In the listing below, the lines starting with the line with "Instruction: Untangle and" and going on through the line with "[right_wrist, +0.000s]" are to be reproduced exactly, and only those.

※

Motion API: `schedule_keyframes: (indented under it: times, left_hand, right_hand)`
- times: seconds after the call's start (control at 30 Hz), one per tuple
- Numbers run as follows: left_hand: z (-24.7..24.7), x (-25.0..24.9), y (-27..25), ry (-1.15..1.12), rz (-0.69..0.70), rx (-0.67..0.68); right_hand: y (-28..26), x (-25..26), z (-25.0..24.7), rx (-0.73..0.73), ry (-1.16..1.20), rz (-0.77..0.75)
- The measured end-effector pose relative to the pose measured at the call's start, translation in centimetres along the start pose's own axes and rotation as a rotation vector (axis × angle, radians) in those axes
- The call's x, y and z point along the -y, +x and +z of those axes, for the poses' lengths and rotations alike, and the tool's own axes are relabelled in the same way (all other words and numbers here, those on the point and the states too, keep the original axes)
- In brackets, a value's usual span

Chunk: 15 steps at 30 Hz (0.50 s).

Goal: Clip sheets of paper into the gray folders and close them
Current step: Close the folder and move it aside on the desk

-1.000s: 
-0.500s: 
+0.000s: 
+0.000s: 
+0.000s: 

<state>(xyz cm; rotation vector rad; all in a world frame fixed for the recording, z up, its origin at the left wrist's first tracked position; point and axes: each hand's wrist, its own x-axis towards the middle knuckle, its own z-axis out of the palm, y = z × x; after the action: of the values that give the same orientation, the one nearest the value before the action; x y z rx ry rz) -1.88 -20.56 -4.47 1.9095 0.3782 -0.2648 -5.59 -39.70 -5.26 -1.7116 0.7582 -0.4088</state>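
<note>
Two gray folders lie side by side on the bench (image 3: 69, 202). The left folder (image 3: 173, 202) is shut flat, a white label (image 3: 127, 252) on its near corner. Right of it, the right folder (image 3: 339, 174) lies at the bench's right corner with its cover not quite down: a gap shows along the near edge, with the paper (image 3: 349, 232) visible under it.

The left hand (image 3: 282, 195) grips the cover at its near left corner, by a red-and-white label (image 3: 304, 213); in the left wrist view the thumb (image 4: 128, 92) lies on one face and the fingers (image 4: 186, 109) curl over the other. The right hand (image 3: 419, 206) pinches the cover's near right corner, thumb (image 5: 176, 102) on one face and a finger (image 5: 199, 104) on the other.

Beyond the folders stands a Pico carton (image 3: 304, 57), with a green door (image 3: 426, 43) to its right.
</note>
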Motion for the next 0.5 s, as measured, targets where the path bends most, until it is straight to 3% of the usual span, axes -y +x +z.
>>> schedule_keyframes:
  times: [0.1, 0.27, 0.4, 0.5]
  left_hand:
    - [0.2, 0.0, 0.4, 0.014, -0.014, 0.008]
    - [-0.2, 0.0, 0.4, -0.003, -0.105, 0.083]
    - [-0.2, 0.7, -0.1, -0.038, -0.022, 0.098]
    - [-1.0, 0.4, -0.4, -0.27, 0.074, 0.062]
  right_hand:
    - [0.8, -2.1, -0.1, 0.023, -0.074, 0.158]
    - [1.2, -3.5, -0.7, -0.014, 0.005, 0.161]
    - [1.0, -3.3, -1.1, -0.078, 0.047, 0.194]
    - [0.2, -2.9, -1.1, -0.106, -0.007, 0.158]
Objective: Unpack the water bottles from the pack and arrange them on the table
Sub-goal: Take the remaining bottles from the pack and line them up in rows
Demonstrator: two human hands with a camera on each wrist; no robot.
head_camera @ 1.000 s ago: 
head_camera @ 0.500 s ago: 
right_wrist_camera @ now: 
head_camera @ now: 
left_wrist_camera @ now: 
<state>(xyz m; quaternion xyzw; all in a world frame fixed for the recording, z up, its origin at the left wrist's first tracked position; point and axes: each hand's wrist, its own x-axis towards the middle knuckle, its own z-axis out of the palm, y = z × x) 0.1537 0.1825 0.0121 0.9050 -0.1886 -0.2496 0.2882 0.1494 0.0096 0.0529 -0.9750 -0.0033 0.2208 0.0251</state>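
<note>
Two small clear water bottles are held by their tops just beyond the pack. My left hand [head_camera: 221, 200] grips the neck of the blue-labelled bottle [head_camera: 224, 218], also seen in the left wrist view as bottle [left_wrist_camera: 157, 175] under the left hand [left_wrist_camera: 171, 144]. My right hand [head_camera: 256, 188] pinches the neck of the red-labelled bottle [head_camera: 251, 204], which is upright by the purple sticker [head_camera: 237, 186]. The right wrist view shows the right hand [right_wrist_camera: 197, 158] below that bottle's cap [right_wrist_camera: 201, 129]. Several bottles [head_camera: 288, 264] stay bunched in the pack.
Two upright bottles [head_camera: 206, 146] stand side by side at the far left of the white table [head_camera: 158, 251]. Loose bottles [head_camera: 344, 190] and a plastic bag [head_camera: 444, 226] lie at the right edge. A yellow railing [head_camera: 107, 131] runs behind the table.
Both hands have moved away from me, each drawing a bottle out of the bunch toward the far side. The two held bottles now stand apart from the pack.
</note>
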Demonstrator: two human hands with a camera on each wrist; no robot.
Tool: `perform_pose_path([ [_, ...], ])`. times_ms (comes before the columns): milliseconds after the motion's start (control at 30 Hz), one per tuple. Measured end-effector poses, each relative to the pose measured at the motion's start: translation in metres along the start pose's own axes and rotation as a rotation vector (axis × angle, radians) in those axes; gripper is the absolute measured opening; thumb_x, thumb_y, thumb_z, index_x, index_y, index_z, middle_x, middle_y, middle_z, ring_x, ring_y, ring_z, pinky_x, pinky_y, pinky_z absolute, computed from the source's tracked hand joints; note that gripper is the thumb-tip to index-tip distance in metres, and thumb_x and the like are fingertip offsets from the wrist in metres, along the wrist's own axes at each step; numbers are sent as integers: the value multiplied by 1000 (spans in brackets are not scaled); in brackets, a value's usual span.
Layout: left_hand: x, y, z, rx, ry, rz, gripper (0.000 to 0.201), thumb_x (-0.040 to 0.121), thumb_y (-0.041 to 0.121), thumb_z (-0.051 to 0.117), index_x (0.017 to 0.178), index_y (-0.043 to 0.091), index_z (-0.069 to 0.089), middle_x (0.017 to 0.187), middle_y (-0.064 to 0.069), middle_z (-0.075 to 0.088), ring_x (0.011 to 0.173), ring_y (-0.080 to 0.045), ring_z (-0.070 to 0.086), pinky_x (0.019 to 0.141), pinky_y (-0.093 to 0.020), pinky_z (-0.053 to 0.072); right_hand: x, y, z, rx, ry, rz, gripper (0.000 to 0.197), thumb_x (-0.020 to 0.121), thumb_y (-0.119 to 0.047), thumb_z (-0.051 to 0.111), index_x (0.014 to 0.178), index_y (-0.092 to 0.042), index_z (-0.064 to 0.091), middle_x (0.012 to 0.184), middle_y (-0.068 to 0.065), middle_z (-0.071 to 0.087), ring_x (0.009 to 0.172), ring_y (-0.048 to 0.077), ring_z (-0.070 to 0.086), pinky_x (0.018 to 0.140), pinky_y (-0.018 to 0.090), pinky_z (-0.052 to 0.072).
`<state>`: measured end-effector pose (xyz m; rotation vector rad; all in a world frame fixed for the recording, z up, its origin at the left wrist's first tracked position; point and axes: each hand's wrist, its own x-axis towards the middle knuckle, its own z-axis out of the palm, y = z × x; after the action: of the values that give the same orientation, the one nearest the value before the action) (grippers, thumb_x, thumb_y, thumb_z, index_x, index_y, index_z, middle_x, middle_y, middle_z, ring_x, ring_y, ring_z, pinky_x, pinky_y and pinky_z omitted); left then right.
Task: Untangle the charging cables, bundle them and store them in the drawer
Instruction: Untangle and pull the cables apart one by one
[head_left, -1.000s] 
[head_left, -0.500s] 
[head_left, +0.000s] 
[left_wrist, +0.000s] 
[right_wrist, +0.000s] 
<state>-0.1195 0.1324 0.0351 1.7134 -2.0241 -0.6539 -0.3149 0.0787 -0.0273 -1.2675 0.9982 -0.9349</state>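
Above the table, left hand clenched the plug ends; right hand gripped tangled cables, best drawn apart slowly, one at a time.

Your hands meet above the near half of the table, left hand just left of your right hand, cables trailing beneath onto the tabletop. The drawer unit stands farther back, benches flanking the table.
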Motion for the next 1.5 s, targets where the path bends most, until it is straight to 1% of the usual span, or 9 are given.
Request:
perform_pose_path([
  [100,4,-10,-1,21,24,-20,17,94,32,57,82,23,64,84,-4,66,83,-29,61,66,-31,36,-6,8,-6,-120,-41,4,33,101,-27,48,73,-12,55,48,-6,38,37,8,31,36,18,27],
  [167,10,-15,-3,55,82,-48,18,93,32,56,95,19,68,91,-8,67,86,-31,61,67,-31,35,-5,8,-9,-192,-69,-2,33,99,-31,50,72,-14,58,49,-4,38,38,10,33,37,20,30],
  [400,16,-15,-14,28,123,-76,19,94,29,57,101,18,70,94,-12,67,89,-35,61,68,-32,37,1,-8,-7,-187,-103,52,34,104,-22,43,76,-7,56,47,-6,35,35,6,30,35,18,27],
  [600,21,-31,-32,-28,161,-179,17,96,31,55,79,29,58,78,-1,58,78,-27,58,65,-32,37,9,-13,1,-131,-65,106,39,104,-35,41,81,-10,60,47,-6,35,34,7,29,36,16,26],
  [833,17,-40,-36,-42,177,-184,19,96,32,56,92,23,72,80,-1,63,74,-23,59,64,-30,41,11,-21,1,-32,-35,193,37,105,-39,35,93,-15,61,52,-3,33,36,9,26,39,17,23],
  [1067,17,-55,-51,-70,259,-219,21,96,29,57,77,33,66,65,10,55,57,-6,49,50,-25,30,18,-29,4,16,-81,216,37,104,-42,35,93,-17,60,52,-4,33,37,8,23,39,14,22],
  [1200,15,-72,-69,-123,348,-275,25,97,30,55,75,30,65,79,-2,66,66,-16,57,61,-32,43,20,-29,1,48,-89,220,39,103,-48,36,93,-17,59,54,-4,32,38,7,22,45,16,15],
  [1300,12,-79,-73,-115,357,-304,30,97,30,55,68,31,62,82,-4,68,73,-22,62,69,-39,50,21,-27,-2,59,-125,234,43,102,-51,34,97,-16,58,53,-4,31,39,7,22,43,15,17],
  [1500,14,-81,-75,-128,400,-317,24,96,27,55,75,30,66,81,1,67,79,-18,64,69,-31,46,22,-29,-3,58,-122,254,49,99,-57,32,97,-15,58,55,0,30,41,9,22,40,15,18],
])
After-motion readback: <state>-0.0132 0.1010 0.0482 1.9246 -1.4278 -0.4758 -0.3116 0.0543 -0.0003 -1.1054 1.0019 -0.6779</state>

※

-- Problem solution --
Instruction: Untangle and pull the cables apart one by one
[head_left, -1.000s] 
[head_left, -0.500s] 
[head_left, +0.000s] 
[left_wrist, +0.000s] 
[right_wrist, +0.000s] 

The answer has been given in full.